With my fiancee

With my fiancee

In this photo Suzan Akkoen, who is going to be my wife later on, and I are engaged. This photo was taken by the famous photographer of the time, Fuat Uskunay. He was Suzan’s neighbor in Kuzguncuk [a district in the Asian side of Istanbul] and this photo was taken at suzan’s house in Kuzguncuk. You can see Suzan on the left and me on the right.

My wife, Suzan, is from Istanbul. She was born and raised in Kuzguncuk. My wife's English was very good, because she was a graduate of the British School in Istanbul (English High School for Girls) . Besides this, her French was also very good. Like I said, we were working at the same firm. We met and went out together. Her mother didn't want me, because of my low income, when we decided to get married. Nevertheless, against everything, we got married in the synagogue in Kuzguncuk, in May 1935. (not the one that is in use today, there was another one on the upper part of Kuzguncuk. I forgot its name.)

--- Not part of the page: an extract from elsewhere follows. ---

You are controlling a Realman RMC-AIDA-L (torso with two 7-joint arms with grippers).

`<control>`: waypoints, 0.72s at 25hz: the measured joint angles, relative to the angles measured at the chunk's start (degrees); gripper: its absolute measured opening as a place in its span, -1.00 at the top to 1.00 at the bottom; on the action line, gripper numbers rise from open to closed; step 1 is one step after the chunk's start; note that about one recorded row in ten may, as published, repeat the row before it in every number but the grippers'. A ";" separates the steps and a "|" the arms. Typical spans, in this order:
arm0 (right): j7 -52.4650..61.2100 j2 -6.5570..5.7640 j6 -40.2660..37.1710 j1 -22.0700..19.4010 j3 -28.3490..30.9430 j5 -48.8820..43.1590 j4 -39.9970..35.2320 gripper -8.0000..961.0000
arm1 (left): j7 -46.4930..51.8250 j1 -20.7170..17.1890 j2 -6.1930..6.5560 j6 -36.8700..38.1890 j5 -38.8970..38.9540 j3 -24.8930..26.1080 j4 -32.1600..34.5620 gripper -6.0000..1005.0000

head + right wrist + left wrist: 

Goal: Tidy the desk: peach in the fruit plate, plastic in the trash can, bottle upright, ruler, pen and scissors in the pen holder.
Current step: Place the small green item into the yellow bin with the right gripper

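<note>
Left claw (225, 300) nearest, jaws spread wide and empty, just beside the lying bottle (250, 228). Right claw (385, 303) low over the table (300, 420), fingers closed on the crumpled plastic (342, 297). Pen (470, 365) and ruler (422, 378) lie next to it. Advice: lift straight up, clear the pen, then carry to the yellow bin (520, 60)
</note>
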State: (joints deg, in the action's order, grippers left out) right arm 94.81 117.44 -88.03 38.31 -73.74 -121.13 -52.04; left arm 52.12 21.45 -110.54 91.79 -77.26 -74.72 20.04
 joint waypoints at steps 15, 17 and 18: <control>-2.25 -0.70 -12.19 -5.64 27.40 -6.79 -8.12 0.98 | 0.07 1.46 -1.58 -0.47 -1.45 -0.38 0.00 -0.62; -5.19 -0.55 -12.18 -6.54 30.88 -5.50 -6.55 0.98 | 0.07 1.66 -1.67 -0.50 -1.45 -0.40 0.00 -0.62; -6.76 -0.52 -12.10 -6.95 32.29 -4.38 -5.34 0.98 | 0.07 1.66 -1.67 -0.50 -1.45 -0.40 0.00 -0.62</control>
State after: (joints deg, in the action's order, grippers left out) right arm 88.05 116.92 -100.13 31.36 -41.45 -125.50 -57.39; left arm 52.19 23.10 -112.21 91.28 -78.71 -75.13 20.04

At those times, the weddings were not celebrated like today's ostentatious weddings. In the afternoon, as the whole family we went to the Novotni Garden, across Union Francaise in Tepebasi. We ate our dinner, and sat outside, as the season was favorable. It was very nice. We all returned home together, and went to work the next morning.
After we got married, we rented a flat from the apartment named "Belvu" [from the French "belle vue" meaning "nice view"] on Bankalar Street. These flats were so large that we rented it together with David Eskenazi and his wife, very close friends of ours who hadn’t had any children and who loved ours as their own. They had two rooms, and we had two rooms and a living room. We shared the kitchen and the bathroom. As a result of this solution we found, paying the rent was not that hard.

After we got married, Suzan always gave her family what she earned. Her family came to live with us when her father got sick. Later on, when the financial situation of Moiz, Suzan's elder brother, improved, he took care of his parents. When my fatherin-law died, my mother-in-law started living with us. Later on in 1957, she went to Israel with her younger son, Moiz, and died there in 1967.

Unfortunately my wife Suzan got very sick, and though we did everything to save her, we couldn't. She died in 1988, and was buried in Arnavutkoy. [The sephardic cemetry in Ulus was always called Arnavutkoy]. I miss her so much that, I go to visit her very often, and talk to her from heart to heart.